Cruz: Use Debt Ceiling As Leverage

Upping the risk of an even greater economic crisis than the one the U.S. has seen this week, Sen. Ted Cruz is pushing for Republicans to use the upcoming vote on the nation's debt ceiling as leverage to put an end to Obamacare (because, clearly, that worked so well the last time) — just as the U.S. Treasury Secretary warns that defaulting on its debt will throw not only the U.S., but the world, into financial mayhem.On CNN's State of the Union Sunday, Sen. Ted Cruz said that "the debt ceiling historically has been among the best leverage that Congress has to rein in the executive," and should be used to do just that with President Obama's health law."We should look for ways to mitigate the harms from Obamacare," Cruz said, adding: "The president’s demand - jack up the country’s credit card with no limits and no constraints - is not a reasonable one."The nation's legal debt ceiling needs to be raised before October 17, if America is to avoid the risk of defaulting on it $16.7 trillion debt. But the fight over the debt ceiling has become embroiled in the stand-off over the government shutdown, and Congress isn't reaching agreements in either.

“Congress is playing with fire. If the U.S. government, for the first time in its history, chooses not to pay its bills on time, we will be in default,” said U.S. Treasury Secretary Jacob Lew. “Anyone who thinks that the United States government not paying its bills is anything less than default hasn’t thought about it very clearly."

According to Lew, the government will have roughly $30 billion by October 17 — and that's just half what it would need to cover basic requirements over subsequent days.

“That is a dangerously low level of cash, and we’re on the verge of going into a place we’ve never been. Even getting close to the line is dangerous,” he added.

But House Speaker John Boehner has said that Republicans would refuse to support a bill lifting the cap on the government's credit without first having fiscal negotiations.

"I don't want the United States to default on its debt," he said. "But I'm not going to raise the debt limit without a serious conversation about dealing with problems that are driving the debt up. It would be irresponsible of me to do this."

He also maintained that Republicans would not support a "clean" spending bill (i.e. sans Obamacare amendments) to end the government shutdown, maintaining that the option just wouldn't have the votes to clear his chamber.

"There are not the votes in the House to pass," Boehner said, adding: "We voted to keep the government open.

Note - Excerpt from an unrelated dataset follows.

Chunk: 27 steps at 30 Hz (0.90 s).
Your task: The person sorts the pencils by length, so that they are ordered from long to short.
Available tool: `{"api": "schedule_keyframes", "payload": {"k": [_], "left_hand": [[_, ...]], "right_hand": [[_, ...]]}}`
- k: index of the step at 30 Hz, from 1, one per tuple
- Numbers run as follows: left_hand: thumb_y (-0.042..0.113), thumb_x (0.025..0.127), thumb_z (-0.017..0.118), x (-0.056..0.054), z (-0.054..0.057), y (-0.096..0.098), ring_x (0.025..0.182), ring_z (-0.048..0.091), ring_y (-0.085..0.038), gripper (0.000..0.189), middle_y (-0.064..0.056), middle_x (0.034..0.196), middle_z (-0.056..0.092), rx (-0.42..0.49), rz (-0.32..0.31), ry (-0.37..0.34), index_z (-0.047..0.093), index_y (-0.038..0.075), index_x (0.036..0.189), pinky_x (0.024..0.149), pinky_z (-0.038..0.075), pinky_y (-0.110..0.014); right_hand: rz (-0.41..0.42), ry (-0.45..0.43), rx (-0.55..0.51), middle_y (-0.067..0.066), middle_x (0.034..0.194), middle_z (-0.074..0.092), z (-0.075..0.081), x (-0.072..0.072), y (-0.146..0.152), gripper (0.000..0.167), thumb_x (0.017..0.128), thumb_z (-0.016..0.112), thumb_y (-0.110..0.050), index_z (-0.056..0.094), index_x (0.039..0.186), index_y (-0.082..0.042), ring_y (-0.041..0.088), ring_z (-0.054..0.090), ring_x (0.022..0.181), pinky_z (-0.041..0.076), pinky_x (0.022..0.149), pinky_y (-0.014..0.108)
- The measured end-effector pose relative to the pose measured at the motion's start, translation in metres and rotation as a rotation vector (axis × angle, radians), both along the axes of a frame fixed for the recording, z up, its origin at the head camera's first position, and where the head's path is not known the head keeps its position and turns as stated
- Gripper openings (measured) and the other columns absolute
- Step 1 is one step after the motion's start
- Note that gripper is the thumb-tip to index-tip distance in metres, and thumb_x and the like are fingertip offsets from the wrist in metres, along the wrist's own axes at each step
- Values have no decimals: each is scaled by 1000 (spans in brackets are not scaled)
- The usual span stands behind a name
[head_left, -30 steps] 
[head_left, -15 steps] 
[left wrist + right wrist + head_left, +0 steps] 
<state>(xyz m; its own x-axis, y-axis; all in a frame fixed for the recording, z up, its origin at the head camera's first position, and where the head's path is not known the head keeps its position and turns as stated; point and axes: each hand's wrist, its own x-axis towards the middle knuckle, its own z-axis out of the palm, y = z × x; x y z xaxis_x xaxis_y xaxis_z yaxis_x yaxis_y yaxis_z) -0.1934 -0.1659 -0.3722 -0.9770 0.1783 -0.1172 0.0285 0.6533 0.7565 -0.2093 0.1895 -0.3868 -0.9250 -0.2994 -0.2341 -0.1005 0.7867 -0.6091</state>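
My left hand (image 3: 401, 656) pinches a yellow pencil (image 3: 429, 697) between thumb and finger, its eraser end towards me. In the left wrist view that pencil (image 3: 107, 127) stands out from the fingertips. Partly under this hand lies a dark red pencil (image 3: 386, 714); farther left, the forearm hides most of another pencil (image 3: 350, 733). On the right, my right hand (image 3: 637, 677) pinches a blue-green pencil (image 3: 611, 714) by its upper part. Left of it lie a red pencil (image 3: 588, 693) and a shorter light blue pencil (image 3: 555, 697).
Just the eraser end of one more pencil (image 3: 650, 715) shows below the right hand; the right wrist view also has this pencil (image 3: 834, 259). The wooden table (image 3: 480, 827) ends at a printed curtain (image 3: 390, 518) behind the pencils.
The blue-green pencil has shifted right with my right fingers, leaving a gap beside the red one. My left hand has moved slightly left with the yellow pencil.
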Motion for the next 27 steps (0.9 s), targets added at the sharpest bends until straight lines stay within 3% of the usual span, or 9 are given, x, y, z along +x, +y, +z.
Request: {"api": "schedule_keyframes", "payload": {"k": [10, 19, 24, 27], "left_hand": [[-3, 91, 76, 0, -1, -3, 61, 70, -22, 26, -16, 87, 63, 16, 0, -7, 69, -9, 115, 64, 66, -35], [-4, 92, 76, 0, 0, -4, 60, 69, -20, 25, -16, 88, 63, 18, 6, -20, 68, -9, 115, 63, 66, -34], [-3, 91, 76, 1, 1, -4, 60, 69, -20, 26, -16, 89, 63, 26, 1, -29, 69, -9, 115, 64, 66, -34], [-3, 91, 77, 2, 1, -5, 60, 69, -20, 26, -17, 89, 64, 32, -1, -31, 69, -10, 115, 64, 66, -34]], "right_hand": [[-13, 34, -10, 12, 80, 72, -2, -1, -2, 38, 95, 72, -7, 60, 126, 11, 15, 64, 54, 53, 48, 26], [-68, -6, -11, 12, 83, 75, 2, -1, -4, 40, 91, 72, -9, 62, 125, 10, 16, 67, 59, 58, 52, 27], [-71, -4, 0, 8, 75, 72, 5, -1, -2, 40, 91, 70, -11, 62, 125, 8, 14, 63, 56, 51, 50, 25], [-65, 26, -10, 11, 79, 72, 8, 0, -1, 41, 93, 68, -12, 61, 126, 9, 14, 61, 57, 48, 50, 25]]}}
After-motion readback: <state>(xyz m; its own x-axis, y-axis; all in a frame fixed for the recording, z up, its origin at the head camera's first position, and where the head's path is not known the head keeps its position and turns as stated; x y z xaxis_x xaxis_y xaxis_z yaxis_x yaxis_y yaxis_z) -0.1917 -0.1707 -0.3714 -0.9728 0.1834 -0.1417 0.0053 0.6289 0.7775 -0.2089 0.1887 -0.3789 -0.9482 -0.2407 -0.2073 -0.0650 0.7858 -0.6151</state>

Providing fairness to the American people, under Obamacare, is all we're asking for."

But other legislators have been less than convinced by Boehner's assertions.

"Why doesn't he put it on the floor and give it a chance?" Lew said on CBS' "Face the Nation."

"The speaker said there aren't the votes on the floor to re-open the government," echoed Sen. Chuck Schumer. "Let me issue him a friendly challenge: put it on the floor Monday or Tuesday. I would bet there are the votes to pass it. We have just about every Democrat, 21 Republicans have publicly said they would. There are many more Republicans who have said that they privately would. So, Speaker Boehner, just vote. Put it on the floor and let's see if you're right."

Much of the federal government has been closed down since Tuesday, when the new fiscal year began without Congress having reached an agreement over its constantly mutating spending bill. Since then, Republicans have been urging Democrats to offer concessions over the President's health law, in exchange for restarting the government — but Democrats have maintained a refusal to bargain with a gun to their head. Thankfully, though, the U.S. Secretary of Defense said Sunday that most of the Department of Defense's 400,000 civilian employees have now been ordered back to work, as a result of a measure that was passed earlier this week to ensure that military personnel would continue to get paid even through the shutdown.